Роман Оруэлла — пачка папиросной бумаги с полуслепым машинописным текстом — поразил Сашу. Он и Колчанову дал прочесть. Тому роман не понравился.
— Это, конечно, сатира, — сказал он, — но не на социализм, а на фашизм. Мир страха, предательства — чего еще? Ненависти. Типичное фашистское государство.
— Может, и так, — сказал Саша, морща лоб в раздумье. — Только мир страха и ненависти был и у нас, при Сталине. Разве нет?
— Эти искривления осуждены партией.
— Потому я и вступил в партию. Но что было, то было. — Саша полистал рукопись, отыскивая места, отчеркнутые карандашом. — Вот. «Не будет другой любви, кроме любви к Большому Брату, — прочел он. — Не будет смеха, только торжествующий смех над побежденным противником». Вот еще: «Всегда в наших руках будет инакомыслящий, кричащий от боли, сломленный и презираемый, кающийся…» Нет, Виктор Васильич, это не только о Гитлере. Это и о нас.
— Это, конечно, было, — сказал Колчанов сухо. — Но был и Двадцатый съезд. Студенты мне задают острые вопросы. Можно ли теперь думать по-своему… голосовать по-своему… Я им говорю: да, думайте. Двадцатый съезд смыл с социализма грязь строительных лесов.
— И кровь?
— И кровь. Саша, я знаю, ваша семья пострадала. Но ведь вы реабилитированы. Надо подняться над своей обидой.
— Я готов подняться. Да и поднялся уже. Просто хочу знать правду. Кстати, Виктор Васильич… Я слышал, позволяют читать следственные дела репрессированных родственников. Очень хотелось бы посмотреть дело моего отца. Нельзя ли попросить вашего тестя…

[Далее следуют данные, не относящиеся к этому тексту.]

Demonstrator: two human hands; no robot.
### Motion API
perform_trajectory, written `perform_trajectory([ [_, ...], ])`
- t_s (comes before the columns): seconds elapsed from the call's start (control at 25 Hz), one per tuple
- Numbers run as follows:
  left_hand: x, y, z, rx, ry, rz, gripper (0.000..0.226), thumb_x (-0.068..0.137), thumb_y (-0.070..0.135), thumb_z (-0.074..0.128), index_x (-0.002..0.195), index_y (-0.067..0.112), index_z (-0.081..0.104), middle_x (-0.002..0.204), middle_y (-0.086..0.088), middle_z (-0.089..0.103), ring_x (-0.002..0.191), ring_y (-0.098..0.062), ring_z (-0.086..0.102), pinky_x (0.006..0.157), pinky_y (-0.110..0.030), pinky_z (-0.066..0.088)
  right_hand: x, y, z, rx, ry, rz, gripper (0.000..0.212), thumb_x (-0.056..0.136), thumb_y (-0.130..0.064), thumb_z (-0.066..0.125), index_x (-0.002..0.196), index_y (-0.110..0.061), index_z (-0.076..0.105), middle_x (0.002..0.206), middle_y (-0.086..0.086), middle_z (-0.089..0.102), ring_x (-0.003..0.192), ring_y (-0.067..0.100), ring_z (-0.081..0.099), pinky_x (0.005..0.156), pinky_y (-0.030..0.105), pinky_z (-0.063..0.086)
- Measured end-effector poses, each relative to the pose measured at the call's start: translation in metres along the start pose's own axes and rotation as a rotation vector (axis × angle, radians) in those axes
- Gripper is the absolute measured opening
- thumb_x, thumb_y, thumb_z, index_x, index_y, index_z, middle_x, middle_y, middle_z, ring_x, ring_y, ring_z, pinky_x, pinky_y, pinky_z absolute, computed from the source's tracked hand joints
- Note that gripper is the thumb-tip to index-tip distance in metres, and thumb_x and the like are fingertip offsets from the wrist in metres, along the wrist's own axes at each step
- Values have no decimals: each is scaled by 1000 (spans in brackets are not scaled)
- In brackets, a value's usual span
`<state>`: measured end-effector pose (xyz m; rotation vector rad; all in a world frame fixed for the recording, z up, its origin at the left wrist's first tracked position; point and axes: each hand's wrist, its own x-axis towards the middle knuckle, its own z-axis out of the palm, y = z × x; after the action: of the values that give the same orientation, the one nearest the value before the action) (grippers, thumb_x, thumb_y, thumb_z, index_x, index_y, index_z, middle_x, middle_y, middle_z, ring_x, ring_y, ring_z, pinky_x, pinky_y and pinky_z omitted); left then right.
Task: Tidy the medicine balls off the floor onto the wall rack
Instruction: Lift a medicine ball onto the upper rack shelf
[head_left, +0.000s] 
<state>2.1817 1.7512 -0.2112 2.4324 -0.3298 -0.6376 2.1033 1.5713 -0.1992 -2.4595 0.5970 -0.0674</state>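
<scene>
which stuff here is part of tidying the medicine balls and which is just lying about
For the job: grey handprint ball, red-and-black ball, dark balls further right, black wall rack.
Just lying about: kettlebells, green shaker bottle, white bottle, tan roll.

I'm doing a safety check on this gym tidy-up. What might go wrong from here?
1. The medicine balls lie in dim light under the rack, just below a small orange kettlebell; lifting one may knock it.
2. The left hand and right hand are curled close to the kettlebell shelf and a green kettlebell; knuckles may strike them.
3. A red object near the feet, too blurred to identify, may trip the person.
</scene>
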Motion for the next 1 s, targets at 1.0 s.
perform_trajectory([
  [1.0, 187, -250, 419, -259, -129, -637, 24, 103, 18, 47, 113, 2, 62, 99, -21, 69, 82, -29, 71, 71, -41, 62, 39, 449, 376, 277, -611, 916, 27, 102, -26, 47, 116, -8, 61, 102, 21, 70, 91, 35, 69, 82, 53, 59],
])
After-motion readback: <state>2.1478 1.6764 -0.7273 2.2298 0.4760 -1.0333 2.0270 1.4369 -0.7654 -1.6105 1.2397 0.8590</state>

— Он на пенсии, — сказал Колчанов. — Но связи, конечно, остались. Попробуем.
Лариса не одобрила Сашино намерение:
— Тебе что — легче станет, когда узнаешь, как сгноили отца? Зачем, Акуля, травить себе душу?
— Хочу знать правду, — сказал Саша, этот упрямец, ероша свои жесткие кудри. — Вот смотри, на какую цитату я наткнулся. Ленин пишет наркомюсту Курскому: «Суд должен не устранять террор, а обосновать и узаконить его принципиально, ясно, без фальши и без прикрас». Ничего себе, а? Узаконить террор!
Они сидели в своей кухоньке за вечерним чаем. Красивое, под старину, бра, купленное Ларисой в комиссионном, лило свет на столик, накрытый сине-белой клеенкой, и вместе с мягким этим светом изливался домашний уют. Лариса поставила чашку и посмотрела на мужа серьезно, озабоченно:
— Акуля, у меня просьба к тебе: умерь свою прыть. Книжки, которые берем у Элеоноры, — опасная вещь сама по себе…
— Говоришь так, будто не было Двадцатого съезда.
— Ты можешь спокойно выслушать? Съезд, конечно, был, но никто не отменил запрета на критику нашего строя. В этих книжках сплошная же критика. И то, что ты даешь их читать другим…
— Только Колчанову даю! Он вполне порядочный человек.
— Ох, Акуля! Какой же ты идеалист. Зачем тебе политика? У тебя замечательная математическая голова, ты можешь так много сделать…
— Лара, меня тревожит судьба страны. Страна оживает, общество выходит из оцепенения — как же можно торчать в стороне? Не пытаться разобраться, кто мы такие? Возьми вот вопрос о революционной целесообразности, которая воспевалась и привела к жесточайшей диктатуре…
— Акуля, уймись, уймись! — вскричала Лариса. На белом лбу у нее, меж черных кудрей, прорезалась складочка. — У тебя семья! Подумай о нашей дочке…
— Анка прекрасно рисует, знаю.
— Ты не видел, что она нарисовала на этой неделе. Сейчас…
Порывисто выбежала из кухни и через минуту вернулась с альбомом, полистала, сунула Саше под нос рисунок: взъерошенный худенький человек в трусах и майке стоял перед зеркалом с бритвой «Харьков» у щеки.
— Да это же я! — Саша хохотнул. — Ай да Анка! Всю мою худосочность подсмотрела.
— Девочка ярко талантлива, Акуля. Мы должны к этому отнестись серьезно.
— Давай подумаем, — сказал Саша. — В детскую художественную школу не возьмут, рано, всего пятый год ей идет. Может, в изокружок Дома пионеров? Я наведу справку.